▶ _Task prompt_:
When you reach the line in the listing below that contains "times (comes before", begin returning lines exactly as written, and stop after the line that contains "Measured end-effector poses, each". Return no other lines.
Top of Provided data
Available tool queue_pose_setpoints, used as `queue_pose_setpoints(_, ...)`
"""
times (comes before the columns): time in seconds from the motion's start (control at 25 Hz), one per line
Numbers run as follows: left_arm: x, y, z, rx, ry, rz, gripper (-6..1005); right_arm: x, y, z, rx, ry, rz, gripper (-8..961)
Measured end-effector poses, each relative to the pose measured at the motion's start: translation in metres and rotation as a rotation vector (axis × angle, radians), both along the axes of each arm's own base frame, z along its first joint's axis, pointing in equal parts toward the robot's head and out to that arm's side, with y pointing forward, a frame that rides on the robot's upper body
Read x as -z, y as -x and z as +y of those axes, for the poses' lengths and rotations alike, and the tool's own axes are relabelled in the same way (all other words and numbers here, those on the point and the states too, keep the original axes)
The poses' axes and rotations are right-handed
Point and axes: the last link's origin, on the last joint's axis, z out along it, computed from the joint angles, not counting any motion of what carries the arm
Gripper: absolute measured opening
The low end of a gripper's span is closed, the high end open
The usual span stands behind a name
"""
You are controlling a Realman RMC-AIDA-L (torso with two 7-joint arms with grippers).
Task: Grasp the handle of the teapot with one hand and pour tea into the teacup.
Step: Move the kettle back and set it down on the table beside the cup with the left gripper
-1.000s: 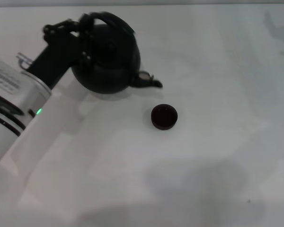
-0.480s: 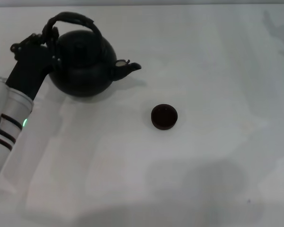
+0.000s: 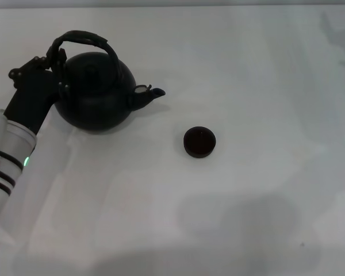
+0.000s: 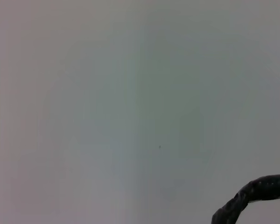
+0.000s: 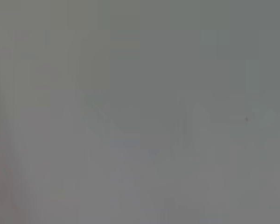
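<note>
Lowered leftward, teapot (image 3: 95, 92) sits upright, left claw (image 3: 56, 54) pinching handle (image 3: 83, 38)

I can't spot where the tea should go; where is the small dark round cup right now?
In the head view, the small dark round teacup stands alone on the white table near the middle, apart from the large round black teapot, beyond its spout, toward the robot's right.

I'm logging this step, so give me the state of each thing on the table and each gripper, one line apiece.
teapot: upright, lid on, spout toward the teacup, apart from it.
handle: raised over the lid; the left gripper sits at its left end.
teacup: upright on the table, standing alone; contents cannot be told.
left gripper: at the handle; grip cannot be told.
right gripper: not in view.
</note>
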Motion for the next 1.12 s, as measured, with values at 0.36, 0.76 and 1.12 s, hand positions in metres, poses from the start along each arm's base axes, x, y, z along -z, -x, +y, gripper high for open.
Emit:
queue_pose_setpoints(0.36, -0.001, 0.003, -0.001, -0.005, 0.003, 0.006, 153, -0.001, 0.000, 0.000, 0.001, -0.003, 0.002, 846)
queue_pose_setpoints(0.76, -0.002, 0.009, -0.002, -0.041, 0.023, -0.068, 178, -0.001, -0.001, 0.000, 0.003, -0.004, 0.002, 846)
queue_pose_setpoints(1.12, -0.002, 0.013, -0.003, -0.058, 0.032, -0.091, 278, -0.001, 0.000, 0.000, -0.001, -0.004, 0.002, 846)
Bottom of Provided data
▶ _Answer box_:
times (comes before the columns): time in seconds from the motion's start (control at 25 Hz), one per line
Numbers run as follows: left_arm: x, y, z, rx, ry, rz, gripper (-6..1005); right_arm: x, y, z, rx, ry, rz, gripper (-8..961)
Measured end-effector poses, each relative to the pose measured at the motion's start: translation in metres and rotation as a rotation vector (axis × angle, radians), both along the axes of each arm's own base frame, z along its first joint's axis, pointing in equal parts toward the robot's head and out to that arm's side, with y pointing forward, a frame that rides on the robot's upper body

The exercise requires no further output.